Almost two years have passed since state Attorney General Gary King obtained indictments against Vigil-Giron and three other people who were contract employees in her office. They are charged with 49 counts of money laundering, fraud and kickbacks.
“I was quiet for quite a while. Not now. This is a political witch hunt,” Vigil-Giron said in an interview.
Her trial date still has not been scheduled, and for the last four months the state has not even had a prosecutor in place to proceed against her. A state district judge in Albuquerque removed King from the case in March, citing appearances of a conflict.
Now the judge, Pat Murdoch, has given King and the district attorney in Albuquerque until Aug. 1 to hire a special prosecutor or he will dismiss the case against Vigil-Giron.
The state’s charges center on how the office Vigil-Giron headed used $6 million. The money, from federal taxpayers, was intended to buy television and radio ads as part of a voter education program in the 2004 and 2006 elections. Her codefendants were media consultants.
Vigil-Giron, at once calm and agitated, said she lives under a cloud of suspicion and is anxious to clear her name. She answered every question in interview sessions without checking with her defense attorney.
Vigil-Giron said she is innocent, so she has no hesitation in discussing the case without a lawyer at her side. The allegation that she stole or maneuvered to siphon the money for herself bothers her most.
“Embezzlement? What could I possibly have embezzled? I never had any access to that money,” Vigil-Giron said.
She predicted that she will be exonerated in the next four months, and that her case will be the undoing of King, a fellow Democrat who aspires to be governor.
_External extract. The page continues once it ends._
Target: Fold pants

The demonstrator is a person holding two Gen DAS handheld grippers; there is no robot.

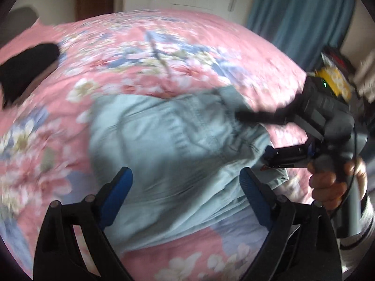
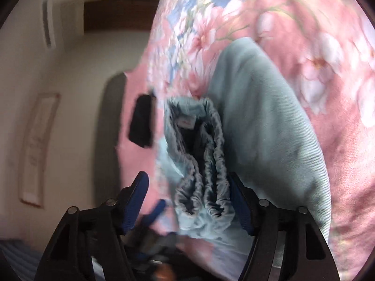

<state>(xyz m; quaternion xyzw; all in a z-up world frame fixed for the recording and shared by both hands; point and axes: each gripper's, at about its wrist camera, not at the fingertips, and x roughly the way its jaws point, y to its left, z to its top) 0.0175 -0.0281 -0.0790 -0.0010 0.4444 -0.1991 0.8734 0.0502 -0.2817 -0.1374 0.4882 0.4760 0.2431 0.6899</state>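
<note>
The bunched pale-blue cotton pants [image 1: 178, 145] are left on the pink floral bedspread [image 1: 140, 53], left claw [image 1: 185, 199] and right claw [image 2: 187, 201] both spread open and empty; flattening is likely needed next.

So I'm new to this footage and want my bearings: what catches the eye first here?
The pale blue pants, lying bunched in the middle of a pink floral bedspread, stand out most. In the right wrist view their gathered waistband sits close ahead, between the open fingers of the right claw. The left claw is open above the fabric, and a black item lies far left on the bed.
</note>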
“He wanted to prosecute us to further his political career,” Vigil-Giron said.
King, she said, trumped up the charges against her and even then was unable to mount a credible prosecution, so he has dragged out the case to save himself. King said his office had allocated $200,000 to continue financing the prosecution of Vigil-Giron and her codefendants by the special prosecutor.
Vigil-Giron said King already had wasted hundreds of thousands of taxpayers’ dollars and misrepresented the evidence in overt displays.
“They came in with 12 boxes, trying to make it seem like the case was complicated and there was all this minutiae,” Vigil-Giron said.
In fact, she said, the boxes contained many invoices and extraneous records that have nothing to do with the case or the charges. The boxes were for show, designed to overshadow King’s lack of evidence and his unwillingness to admit that he had nothing solid to proceed with, Vigil-Giron said.
She said her own financial records are lean and simple. She earned a salary as secretary of state and she had a public retirement account. That was it.
For his part, King recently held a 90-minute news conference in his Albuquerque office to say he had met all his professional obligations in various corruption cases. In particular, he said he had no conflict and did nothing wrong in Vigil-Giron’s case.
Vigil-Giron, a three-term secretary of state, said she slightly knew King when he served in the state House of Representatives. She said he was not an influential legislator, so her dealings with him were cursory as she lobbied lawmakers on behalf of her office’s needs. She said the fact that she ran for Congress twice heightened her political profile, and made her an inviting target for King when he was elected attorney general.